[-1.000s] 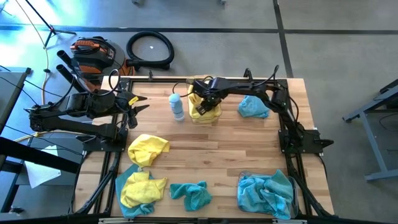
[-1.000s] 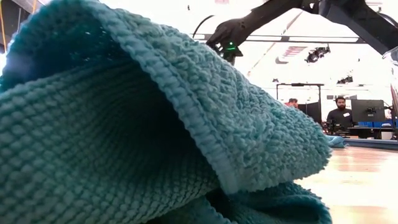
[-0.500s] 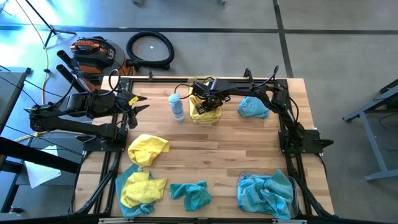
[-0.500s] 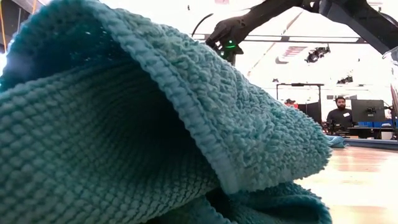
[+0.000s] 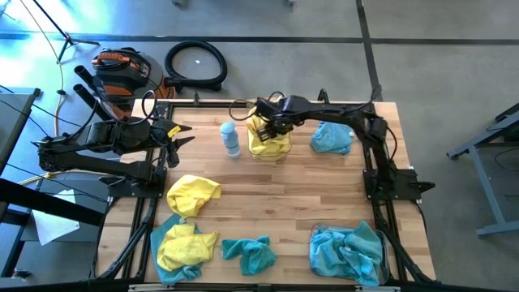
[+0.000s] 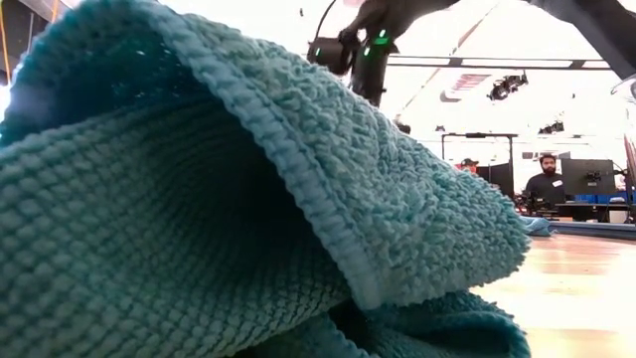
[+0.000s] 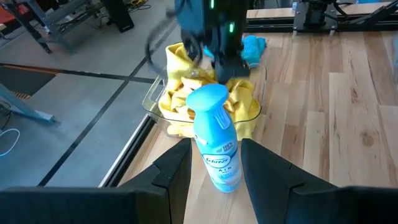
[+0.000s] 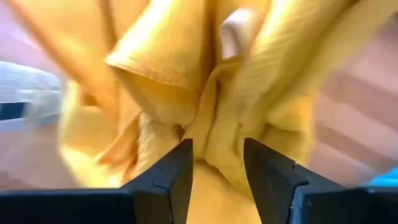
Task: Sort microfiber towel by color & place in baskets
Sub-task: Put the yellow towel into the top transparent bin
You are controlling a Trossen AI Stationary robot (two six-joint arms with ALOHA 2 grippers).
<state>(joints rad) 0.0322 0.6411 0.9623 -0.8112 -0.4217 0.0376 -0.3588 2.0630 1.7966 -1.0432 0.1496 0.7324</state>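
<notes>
My right gripper [image 5: 266, 123] [image 8: 217, 143] hangs over the far-middle basket [image 7: 152, 99] and is shut on a yellow towel [image 8: 205, 74]. More yellow cloth [image 5: 272, 146] fills that basket and hangs over its rim. My left gripper [image 5: 180, 136] [image 7: 216, 146] waits open at the table's left, fingers pointing at the white-and-blue bottle [image 7: 217, 143]. Loose towels lie on the wood: yellow [image 5: 193, 193], yellow on teal [image 5: 185, 247], teal [image 5: 247, 253] and teal [image 5: 331, 139]. The near-right basket [image 5: 381, 268] holds teal towels [image 5: 349, 251]. My right gripper pinches a bunched fold of the yellow towel [image 8: 202, 127] between its two fingers, coming from above and pointing down. Several folds run together into the gap. The towel's lower part stays on the heap in the basket [image 7: 239, 106].
The bottle [image 5: 231, 138] stands upright just left of the far basket. A teal towel [image 6: 199, 199] fills most of the low view, hiding the table. People sit in the room behind [image 6: 542, 179]. Bare wood lies across the table's middle [image 5: 292, 195].
My right gripper has risen over the far basket and shifted slightly toward the far edge, drawing the top of the yellow towel up with it while the rest stays in the basket. The left arm has kept still.
</notes>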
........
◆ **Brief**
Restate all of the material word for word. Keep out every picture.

◆ **Solution to the problem**
[-1.000s] 
[-1.000s] 
[-0.500s] 
[-0.500s] 
[+0.000s] 
[+0.000s] 
[+0.000s] 
[+0.000s] 
Task: Sort microfiber towel by color & place in baskets
Sub-task: Put the yellow towel into the top transparent bin
You are controlling a Trossen AI Stationary robot (two six-joint arms with ALOHA 2 grippers).
<state>(joints rad) 0.0322 0.6411 0.9623 -0.8112 -0.4217 0.0376 -0.3588 2.0630 1.7966 -1.0432 0.1496 0.7324</state>
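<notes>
My right gripper [image 5: 266, 123] [image 8: 217, 143] hangs over the far-middle basket [image 7: 152, 99] and is shut on a yellow towel [image 8: 205, 74]. More yellow cloth [image 5: 272, 146] fills that basket and hangs over its rim. My left gripper [image 5: 180, 136] [image 7: 216, 146] waits open at the table's left, fingers pointing at the white-and-blue bottle [image 7: 217, 143]. Loose towels lie on the wood: yellow [image 5: 193, 193], yellow on teal [image 5: 185, 247], teal [image 5: 247, 253] and teal [image 5: 331, 139]. The near-right basket [image 5: 381, 268] holds teal towels [image 5: 349, 251]. My right gripper pinches a bunched fold of the yellow towel [image 8: 202, 127] between its two fingers, coming from above and pointing down. Several folds run together into the gap. The towel's lower part stays on the heap in the basket [image 7: 239, 106].
The bottle [image 5: 231, 138] stands upright just left of the far basket. A teal towel [image 6: 199, 199] fills most of the low view, hiding the table. People sit in the room behind [image 6: 542, 179]. Bare wood lies across the table's middle [image 5: 292, 195].
My right gripper has risen over the far basket and shifted slightly toward the far edge, drawing the top of the yellow towel up with it while the rest stays in the basket. The left arm has kept still.
</notes>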

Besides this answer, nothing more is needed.